• _Required action_: Among the lines below, count those containing the word "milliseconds". Give the number only.

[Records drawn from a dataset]

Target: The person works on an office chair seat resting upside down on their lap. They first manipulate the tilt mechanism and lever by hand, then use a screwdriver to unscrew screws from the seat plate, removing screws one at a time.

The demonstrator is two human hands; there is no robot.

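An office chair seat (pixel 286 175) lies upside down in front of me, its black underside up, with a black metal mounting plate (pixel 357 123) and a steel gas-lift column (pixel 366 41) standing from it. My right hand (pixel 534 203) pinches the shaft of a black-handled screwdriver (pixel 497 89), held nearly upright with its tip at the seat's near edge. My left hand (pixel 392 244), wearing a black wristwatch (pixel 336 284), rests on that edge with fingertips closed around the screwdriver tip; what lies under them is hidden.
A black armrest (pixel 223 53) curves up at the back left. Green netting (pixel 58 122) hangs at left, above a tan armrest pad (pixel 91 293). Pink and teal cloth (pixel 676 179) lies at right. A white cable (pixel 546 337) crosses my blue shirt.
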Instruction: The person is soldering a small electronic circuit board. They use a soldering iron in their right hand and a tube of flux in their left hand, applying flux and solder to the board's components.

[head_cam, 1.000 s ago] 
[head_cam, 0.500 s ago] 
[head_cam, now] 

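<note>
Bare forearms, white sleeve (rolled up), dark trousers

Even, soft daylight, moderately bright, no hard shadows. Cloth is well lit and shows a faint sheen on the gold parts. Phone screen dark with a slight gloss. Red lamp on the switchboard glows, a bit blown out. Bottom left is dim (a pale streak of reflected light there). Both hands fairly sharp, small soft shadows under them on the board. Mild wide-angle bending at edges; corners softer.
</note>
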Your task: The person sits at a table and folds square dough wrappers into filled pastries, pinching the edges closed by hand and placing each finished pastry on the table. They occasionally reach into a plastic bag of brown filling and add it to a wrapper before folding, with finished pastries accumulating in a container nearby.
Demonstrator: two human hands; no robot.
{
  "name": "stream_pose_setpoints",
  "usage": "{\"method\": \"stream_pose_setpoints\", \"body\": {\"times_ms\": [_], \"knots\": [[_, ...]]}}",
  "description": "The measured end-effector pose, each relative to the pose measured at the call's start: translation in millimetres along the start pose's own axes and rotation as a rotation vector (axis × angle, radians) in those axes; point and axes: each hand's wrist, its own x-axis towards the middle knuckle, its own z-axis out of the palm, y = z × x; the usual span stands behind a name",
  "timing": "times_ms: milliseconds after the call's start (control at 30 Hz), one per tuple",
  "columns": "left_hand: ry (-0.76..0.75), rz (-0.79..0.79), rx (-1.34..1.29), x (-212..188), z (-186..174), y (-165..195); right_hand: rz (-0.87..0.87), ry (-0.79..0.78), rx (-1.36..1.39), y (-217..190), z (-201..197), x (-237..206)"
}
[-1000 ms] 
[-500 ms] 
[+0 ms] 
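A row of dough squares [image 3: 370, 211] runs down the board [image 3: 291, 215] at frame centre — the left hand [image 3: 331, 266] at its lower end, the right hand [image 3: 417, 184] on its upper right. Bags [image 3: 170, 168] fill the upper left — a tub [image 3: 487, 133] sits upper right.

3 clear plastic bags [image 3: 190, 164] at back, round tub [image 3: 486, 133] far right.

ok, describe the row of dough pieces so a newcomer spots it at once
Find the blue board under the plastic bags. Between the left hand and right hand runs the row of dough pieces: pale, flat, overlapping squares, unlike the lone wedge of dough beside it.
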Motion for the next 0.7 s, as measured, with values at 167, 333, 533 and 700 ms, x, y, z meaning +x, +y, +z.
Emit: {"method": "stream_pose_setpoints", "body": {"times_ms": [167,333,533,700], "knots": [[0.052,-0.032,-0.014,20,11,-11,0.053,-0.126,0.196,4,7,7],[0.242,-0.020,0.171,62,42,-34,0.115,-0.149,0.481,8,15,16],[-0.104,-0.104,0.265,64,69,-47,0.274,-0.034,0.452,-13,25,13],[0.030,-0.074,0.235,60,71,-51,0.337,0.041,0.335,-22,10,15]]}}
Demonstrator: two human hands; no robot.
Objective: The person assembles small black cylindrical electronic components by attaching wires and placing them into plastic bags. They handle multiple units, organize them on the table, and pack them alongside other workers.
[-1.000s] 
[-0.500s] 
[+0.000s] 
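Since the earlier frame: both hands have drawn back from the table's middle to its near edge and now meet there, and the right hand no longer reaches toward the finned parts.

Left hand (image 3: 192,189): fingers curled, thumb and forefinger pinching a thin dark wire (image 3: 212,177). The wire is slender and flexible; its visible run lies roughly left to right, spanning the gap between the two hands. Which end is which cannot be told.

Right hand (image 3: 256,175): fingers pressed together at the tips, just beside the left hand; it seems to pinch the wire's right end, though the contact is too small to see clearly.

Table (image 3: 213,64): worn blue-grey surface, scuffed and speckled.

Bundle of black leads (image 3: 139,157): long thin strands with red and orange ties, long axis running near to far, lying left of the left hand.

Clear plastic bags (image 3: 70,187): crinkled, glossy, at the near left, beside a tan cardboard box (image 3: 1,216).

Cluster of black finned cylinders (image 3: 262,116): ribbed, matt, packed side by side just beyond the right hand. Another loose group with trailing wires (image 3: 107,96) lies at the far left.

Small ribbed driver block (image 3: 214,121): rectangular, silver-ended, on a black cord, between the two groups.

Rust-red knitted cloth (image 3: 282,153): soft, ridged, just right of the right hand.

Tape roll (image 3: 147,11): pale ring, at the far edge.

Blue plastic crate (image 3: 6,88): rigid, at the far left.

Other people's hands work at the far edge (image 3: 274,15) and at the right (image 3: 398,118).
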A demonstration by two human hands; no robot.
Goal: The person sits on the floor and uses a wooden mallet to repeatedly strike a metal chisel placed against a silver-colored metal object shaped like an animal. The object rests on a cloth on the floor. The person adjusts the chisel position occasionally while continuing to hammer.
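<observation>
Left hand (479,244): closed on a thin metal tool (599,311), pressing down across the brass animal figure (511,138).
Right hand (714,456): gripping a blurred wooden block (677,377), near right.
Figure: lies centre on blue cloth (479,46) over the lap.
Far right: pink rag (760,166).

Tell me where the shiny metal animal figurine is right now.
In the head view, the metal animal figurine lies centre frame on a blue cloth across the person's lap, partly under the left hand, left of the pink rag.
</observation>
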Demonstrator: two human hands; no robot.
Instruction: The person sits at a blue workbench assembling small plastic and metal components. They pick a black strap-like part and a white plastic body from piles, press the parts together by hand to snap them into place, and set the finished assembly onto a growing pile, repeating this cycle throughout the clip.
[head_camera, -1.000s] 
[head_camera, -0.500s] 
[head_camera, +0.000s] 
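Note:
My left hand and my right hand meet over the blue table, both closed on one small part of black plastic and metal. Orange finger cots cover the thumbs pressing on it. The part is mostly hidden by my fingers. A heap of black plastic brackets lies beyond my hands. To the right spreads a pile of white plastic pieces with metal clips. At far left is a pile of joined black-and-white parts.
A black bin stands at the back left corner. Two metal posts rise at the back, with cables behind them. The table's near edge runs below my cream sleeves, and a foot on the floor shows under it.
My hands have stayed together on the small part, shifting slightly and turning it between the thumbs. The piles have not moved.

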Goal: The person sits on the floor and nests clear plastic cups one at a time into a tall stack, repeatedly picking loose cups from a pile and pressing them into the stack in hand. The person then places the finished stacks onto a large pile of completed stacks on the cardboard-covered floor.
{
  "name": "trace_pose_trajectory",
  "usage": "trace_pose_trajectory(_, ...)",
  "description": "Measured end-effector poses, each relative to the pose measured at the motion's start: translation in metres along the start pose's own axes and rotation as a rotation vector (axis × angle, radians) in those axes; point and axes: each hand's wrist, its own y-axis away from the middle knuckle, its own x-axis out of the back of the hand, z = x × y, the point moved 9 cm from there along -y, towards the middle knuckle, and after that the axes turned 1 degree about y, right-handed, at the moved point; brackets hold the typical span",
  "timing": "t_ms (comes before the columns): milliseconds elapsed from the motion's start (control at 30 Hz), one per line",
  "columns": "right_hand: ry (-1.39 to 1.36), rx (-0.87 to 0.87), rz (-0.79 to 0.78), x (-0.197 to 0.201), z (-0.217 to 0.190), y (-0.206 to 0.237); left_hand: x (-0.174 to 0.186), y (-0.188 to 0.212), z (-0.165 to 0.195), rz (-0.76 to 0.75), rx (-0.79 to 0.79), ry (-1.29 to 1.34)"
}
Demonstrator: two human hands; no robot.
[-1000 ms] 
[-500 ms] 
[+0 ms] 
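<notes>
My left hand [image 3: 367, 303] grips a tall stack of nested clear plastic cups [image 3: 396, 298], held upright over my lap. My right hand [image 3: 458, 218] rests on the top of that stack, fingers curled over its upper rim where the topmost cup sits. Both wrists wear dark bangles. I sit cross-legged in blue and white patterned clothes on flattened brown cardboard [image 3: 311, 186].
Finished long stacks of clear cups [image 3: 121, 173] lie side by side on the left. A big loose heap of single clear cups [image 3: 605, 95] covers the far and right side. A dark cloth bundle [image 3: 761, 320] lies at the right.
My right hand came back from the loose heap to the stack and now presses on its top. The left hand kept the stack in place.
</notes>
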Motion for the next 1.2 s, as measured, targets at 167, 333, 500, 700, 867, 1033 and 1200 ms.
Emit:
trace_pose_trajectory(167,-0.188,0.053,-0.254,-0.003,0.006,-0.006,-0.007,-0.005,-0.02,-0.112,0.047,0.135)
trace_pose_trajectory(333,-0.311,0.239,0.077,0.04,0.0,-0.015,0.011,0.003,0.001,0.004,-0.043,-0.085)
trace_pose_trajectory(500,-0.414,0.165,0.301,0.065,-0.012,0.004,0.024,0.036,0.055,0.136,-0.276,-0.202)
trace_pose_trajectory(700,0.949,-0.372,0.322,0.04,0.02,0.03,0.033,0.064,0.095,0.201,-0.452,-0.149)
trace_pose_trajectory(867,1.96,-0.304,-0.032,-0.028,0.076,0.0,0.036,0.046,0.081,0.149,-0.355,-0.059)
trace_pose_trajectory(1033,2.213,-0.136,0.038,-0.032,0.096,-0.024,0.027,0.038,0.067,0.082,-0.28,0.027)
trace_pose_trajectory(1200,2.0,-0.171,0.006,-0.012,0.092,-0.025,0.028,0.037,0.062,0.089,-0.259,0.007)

• _Final answer_: 2